Antony Cyril Sutton (19252002) est un économiste, historien et écrivain britannique, et l'une des principales figures historiques du conspirationnisme américain[1].

Biographie[modifier | modifier le code]

Sutton fut chercheur à Stanford au sein de la fondation Hoover de 1968 à 1973. Il enseigna l'économie à l'UCLA. Il étudia à Londres, Göttingen et UCLA et fut titulaire d'un doctorat en sciences de l'Université de Southampton, en Angleterre. [réf. souhaitée]

En 1972, au sein de la Hoover Institution à Stanford, il subit la censure de son directeur de recherche qui tenta d'empêcher la publication de National Suicide: Military Aid To The Soviet Union dont les faits décrits attaquaient le programme Nixon-Kissinger d'aide aux Soviétiques tandis que ceux-ci aidaient les Nord-Vietnamiens dans leur effort de guerre. Le livre arrivait à la conclusion que les soldats américains étaient en train d'être tués avec l'aide de leur propre technologie[2][réf. insuffisante].

Pierre de Villemarest, journaliste et écrivain d'extrême droite[3],[4], écrit que « Sutton fut le seul auteur qui ait jamais disséqué les contrats grâce auxquels les totalitarismes nazi et soviétique ont pu vivre et survivre économiquement »[5].

Sutton est surtout connu pour son livre America's Secret Establishment: An Introduction to the Order of Skull & Bones décrivant la société secrète d'étudiants de l'Université Yale, la Skull and Bones. Il a aussi abordé le thème de la fusion froide.

Théories[modifier | modifier le code]

Sur la société de la Skull & Bones[modifier | modifier le code]

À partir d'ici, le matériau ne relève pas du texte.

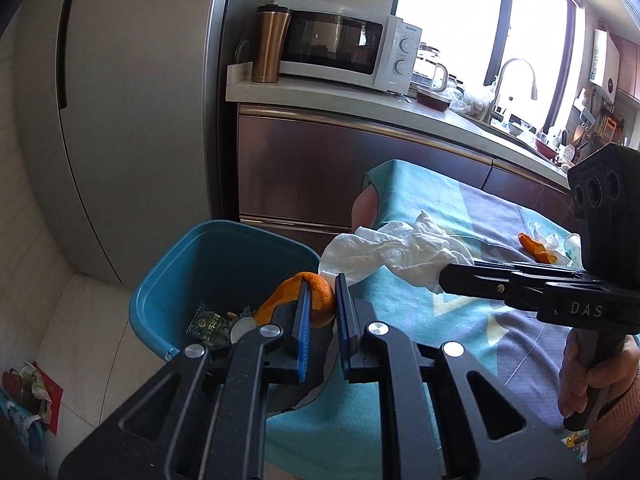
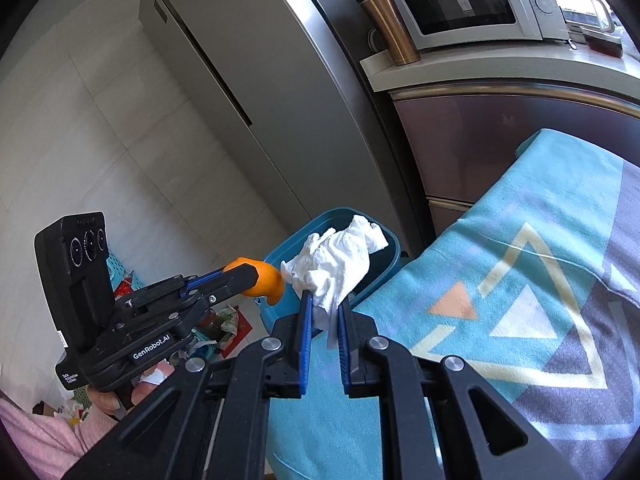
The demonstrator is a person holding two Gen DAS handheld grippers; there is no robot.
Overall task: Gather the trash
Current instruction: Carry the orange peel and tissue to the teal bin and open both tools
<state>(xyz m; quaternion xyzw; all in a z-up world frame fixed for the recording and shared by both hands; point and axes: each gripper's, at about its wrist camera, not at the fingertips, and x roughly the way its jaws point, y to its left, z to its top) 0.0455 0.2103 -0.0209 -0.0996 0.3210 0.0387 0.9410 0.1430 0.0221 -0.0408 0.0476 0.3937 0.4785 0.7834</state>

Selon Sutton, l'élite de la société des Skull and Bones développerait une vision de l'éducation des masses prônant non pas l'individualisme mais l'intégration dans une société organique - vision inspirée de la doctrine de Hegel sur l'État absolu. Dans ce type d'État, l'individu trouve sa liberté par l'obéissance aux lois de l'État[6]. Les libertés individuelles, quant à elles, doivent se soumettre à une tyrannie rationnelle[7]. De plus, Sutton soutient que la théorie de Wilhelm Wundt sur les similitudes entre psychologie animale et humaine[8] ainsi que la notion hégélienne du conflit qui crée l'Histoire[9], font partie intégrante de l'idéologie des Skull & Bones. Ainsi le conflit entre une thèse et une antithèse donne une synthèse et si le processus thèse-antithèse est sous le contrôle de cette société, la synthèse découlera forcément de sa volonté [pas clair] [9]. Pour Sutton, la synthèse ultime des Skull & Bones est le Nouvel ordre mondial[10]. [pas clair]

Sur les liens entre Wall-Street et la révolution bolchevique[modifier | modifier le code]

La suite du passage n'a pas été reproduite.